File file = new File(filePath);

file.lastModified();
Read the post again, it has to work for files and strings, so timestamps don't cut it.
Keith Palmer
A: 

I use MD5 for this type of thing, seems to work well enough. If you're using .NET, see System.Security.Cryptography.MD5CryptoServiceProvider.

jsr
+1  A: 

CRC32, or CRC64 will do the job just fine.

You might even be able to use it as a basis for some sort of hash lookup.

EvilTeach
+1  A: 

For the files you could use the timestamp.

For the strings, you could keep a backup copy.

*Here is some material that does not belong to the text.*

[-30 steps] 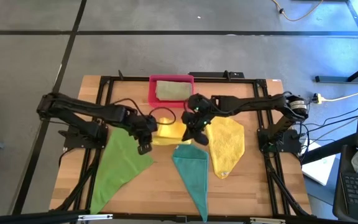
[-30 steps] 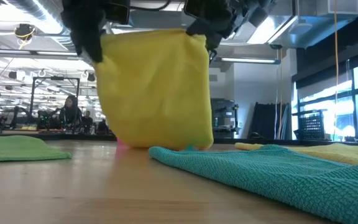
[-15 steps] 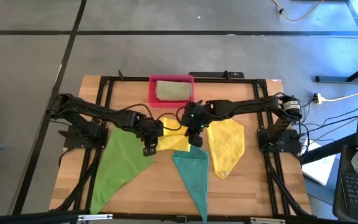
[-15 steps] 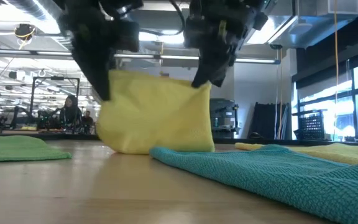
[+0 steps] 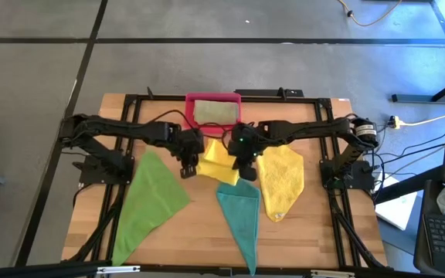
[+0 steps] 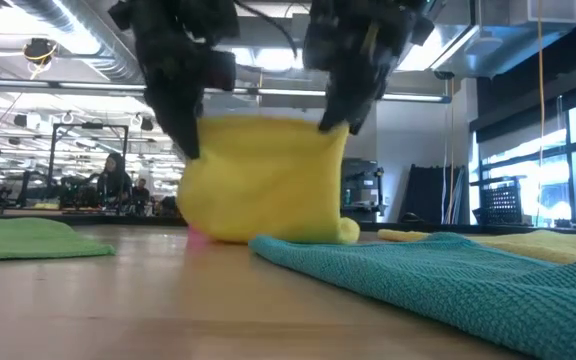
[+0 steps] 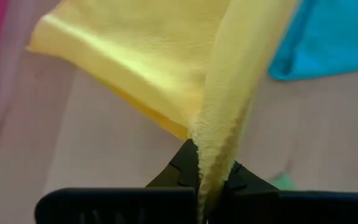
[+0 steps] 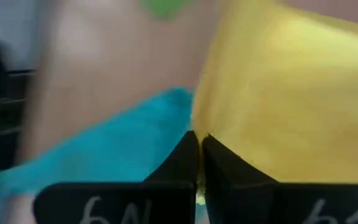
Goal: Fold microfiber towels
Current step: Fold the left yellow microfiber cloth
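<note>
Two grippers, left and right, pinch your yellow towel, carried closer to the tray than before. It hangs, top edge running left-right.

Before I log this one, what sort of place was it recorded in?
Probably an open robotics lab or workshop: a wooden table on a bare concrete floor, exposed ceiling ducts, and a person at distant workstations.

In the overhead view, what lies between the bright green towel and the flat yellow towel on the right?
High view: the teal towel and, farther back, the held yellow towel.
</note>
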Controlling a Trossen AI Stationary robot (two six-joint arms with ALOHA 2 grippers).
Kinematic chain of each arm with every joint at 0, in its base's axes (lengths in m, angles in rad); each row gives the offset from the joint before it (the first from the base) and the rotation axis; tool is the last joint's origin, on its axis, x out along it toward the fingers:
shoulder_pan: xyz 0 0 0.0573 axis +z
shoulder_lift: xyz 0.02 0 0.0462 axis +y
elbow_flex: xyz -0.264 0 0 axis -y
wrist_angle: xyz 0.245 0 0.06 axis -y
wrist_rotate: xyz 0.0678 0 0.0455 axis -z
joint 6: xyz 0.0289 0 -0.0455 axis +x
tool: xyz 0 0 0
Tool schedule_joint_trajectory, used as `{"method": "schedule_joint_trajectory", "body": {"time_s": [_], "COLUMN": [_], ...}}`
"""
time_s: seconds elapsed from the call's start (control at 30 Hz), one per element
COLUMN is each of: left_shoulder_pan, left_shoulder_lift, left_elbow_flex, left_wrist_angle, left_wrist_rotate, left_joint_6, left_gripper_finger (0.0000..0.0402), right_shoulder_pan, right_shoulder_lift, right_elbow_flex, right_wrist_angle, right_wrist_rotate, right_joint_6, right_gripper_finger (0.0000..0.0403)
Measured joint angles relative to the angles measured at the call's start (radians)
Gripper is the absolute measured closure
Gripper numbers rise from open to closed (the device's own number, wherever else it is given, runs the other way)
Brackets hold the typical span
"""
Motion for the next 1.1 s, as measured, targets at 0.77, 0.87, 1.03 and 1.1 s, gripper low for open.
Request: {"method": "schedule_joint_trajectory", "body": {"time_s": [0.77, 0.87, 1.03, 1.1], "left_shoulder_pan": [0.080, 0.063, 0.066, 0.066], "left_shoulder_lift": [-0.303, -0.316, -0.313, -0.304], "left_elbow_flex": [0.377, 0.437, 0.441, 0.440], "left_wrist_angle": [-0.306, -0.362, -0.393, -0.410], "left_wrist_rotate": [-0.183, -0.239, -0.236, -0.216], "left_joint_6": [0.050, 0.043, 0.043, 0.037], "left_gripper_finger": [0.0401, 0.0401, 0.0401, 0.0401], "right_shoulder_pan": [-0.008, 0.004, -0.009, -0.008], "right_shoulder_lift": [-0.029, -0.030, -0.021, -0.021], "right_elbow_flex": [0.728, 0.781, 0.758, 0.722], "right_wrist_angle": [-0.375, -0.362, -0.429, -0.445], "right_wrist_rotate": [0.517, 0.544, 0.522, 0.510], "right_joint_6": [-0.240, -0.233, -0.193, -0.172], "right_gripper_finger": [0.0392, 0.0392, 0.0392, 0.0392]}}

Just comparing them and re-writing the backup might be as fast as CRC or MD5.

Mike Dunlavey
Storing an extra copy of the strings will *double* the size of the database. I'd rather avoid that if possible.
Keith Palmer
@Keith: Well that's a time-space trade-off you can decide. I assume since the strings are not files then they are in memory, so are somewhere between 10^6 and 10^8 bytes, so having a copy might be unpleasant but not outrageous, especially if the copy is on disk, but obviously that's your call. I was just thinking for performance it's hard to beat **memcmp**.
Mike Dunlavey
A: 

You said the data whould be around one million 1kB strings/files and you want to check it every few days. If this is true you really don't have to worry about performance, because processing 1GB of data won't take that long, it doesn't matter if you use crc32 or md5.

I suggest using md5, because it's less likely to collide than crc32. Crc32 will do the job, but you can get a better result without investing much more.

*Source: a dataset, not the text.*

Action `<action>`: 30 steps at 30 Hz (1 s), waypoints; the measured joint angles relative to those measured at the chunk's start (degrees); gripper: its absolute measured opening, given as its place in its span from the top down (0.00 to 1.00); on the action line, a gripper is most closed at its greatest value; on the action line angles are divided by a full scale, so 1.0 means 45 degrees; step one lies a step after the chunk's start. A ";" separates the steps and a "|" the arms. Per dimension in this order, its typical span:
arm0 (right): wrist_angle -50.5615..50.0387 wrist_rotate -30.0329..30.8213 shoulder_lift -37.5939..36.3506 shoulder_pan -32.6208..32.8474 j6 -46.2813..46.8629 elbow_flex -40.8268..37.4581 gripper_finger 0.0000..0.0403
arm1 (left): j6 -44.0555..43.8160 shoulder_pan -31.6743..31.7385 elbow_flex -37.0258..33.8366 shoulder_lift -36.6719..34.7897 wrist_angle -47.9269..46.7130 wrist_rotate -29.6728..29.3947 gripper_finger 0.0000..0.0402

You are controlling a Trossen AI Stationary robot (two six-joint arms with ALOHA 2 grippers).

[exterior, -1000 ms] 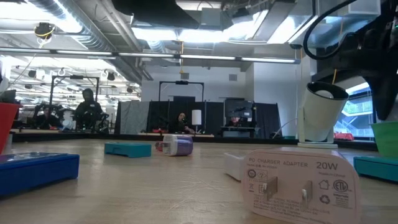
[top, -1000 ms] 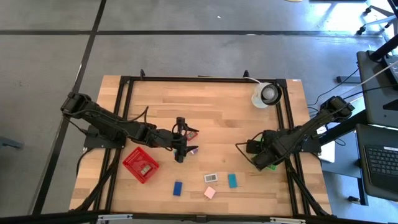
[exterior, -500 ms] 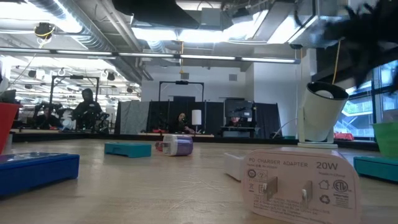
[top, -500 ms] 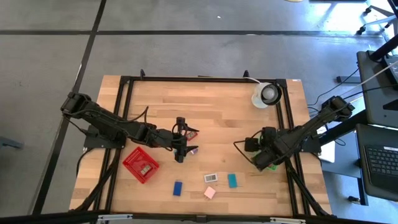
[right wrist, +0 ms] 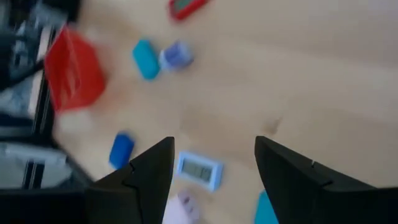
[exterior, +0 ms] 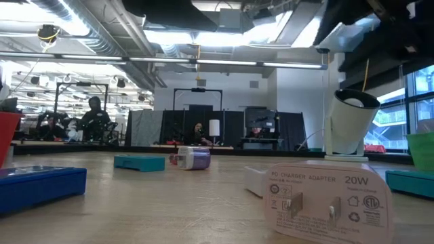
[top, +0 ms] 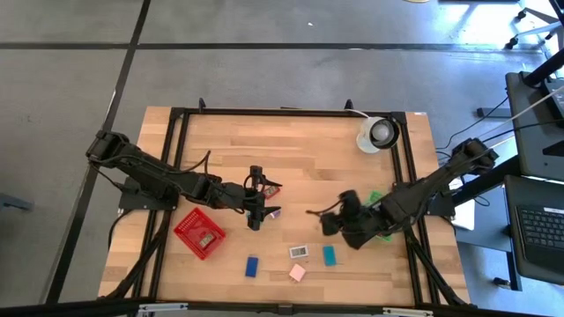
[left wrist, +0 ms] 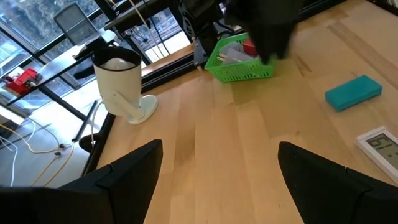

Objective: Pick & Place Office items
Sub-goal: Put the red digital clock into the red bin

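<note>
Since the earlier frame, the right gripper [top: 327,220] has swung from beside the green basket [top: 377,199] toward the table's middle, now hovering right of centre in the high view with its fingers [right wrist: 149,175] spread wide and empty. Just below it lie the white piece [top: 299,252] and teal piece [top: 329,255], with pink [top: 298,273] and blue [top: 252,266] pieces lower. Left of centre, the left gripper [top: 254,210] waits wide open near the red basket [top: 198,232].

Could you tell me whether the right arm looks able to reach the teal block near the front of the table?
Probably yes: the right gripper, open, hovers just beside the teal block, with nothing between them.
</note>
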 joint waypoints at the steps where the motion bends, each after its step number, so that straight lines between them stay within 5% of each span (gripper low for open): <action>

Edit: As someone else stated comparing the strings to a backup is faster. (Because you can abort as soon as two chars differ) This is not 100% true if you have to read the String out of a file. If we assume that the strings come out of files and you use md5 you'll have to read 32 bytes plus the average of the string lengths for every string you want to compare. When you compare byte by byte you'll have to read in minimum 2 bytes and in maximum tow times the string length. So if many of your strings have the same beginning (more chars than 32 + the average of the string lengths are equal) you'll be faster with a hash. (Correct me if I'm wrong) Because this is a theoretical case you'll be fine to stick with a char by char comparison. If the average of the string lengths is bigger than 32 bytes, you'll save disk space when using a hash ;-).

But as I already stated above; performance won't be your problem when dealing with that ammout of data.

svens
By "more accurate", do you mean "less likely to collide"?
Rob
Yes, exactly. I was missing the correct word in English.
svens
A: 

String comparison will be more efficient than either crc32 or md5, or any other hash algorithm proposed.

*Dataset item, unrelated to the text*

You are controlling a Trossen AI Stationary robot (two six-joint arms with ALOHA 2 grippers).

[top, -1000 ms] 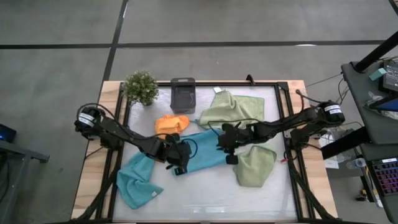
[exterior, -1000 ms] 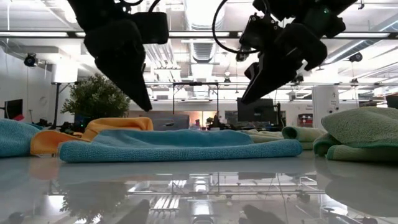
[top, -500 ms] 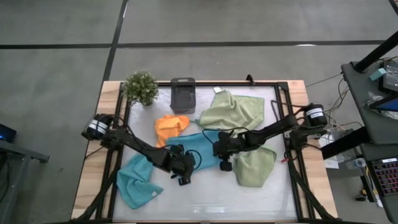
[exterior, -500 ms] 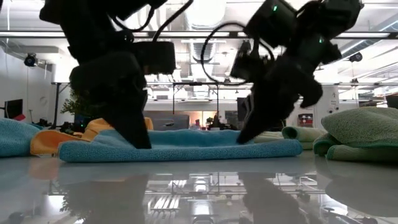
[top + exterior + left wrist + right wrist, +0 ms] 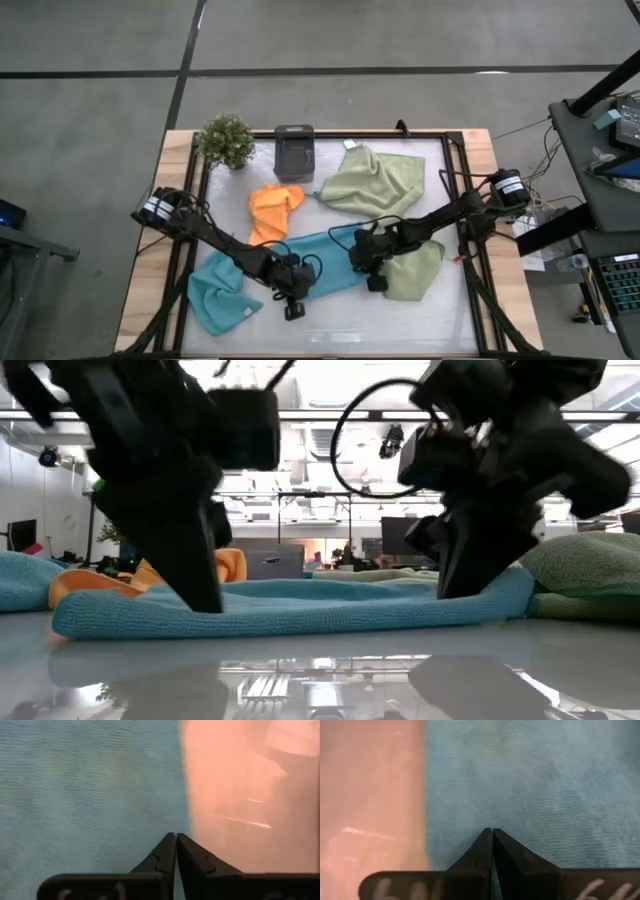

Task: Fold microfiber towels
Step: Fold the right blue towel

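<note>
I am pinching the blue towel (image 5: 325, 262), lying mid-table toward six o'clock, with left gripper (image 5: 291, 297) and right gripper (image 5: 372, 277) both clamped on its near edge; soft, limp, light, so corners are gripping best.

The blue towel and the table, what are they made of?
Blue towel: looks like soft, fuzzy cloth, with fine woven ribs, probably microfiber. Table: looks hard, smooth and glossy, since it mirrors the room and the arms; which material, I cannot tell.
</note>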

For starters you can bail out of a string comparison as soon as the two strings are different, whereas with a hashing algorithm you have to hash the entire contents of the file before you can make a comparison.

What is more, hashing algorithms have operations they must perform to generate the hash, whereas a string comparison is checking for equality between two values.

I'd imagine a string-based comparison of the files/strings that short-circuits on the first failure (per-file/string) will get you good performance.

fbrereto
String-to-string comparisons will require fewer CPU operations, but twice as many memory operations. In modern processors, CPU operations are orders of magnitude faster than memory operations, so it may be that a checksum would come out on top.
Commodore Jaeger
The data has to come out of memory and into the processor for either algorithm. I don't see how a hash avoids going out to memory any more than a string compare would?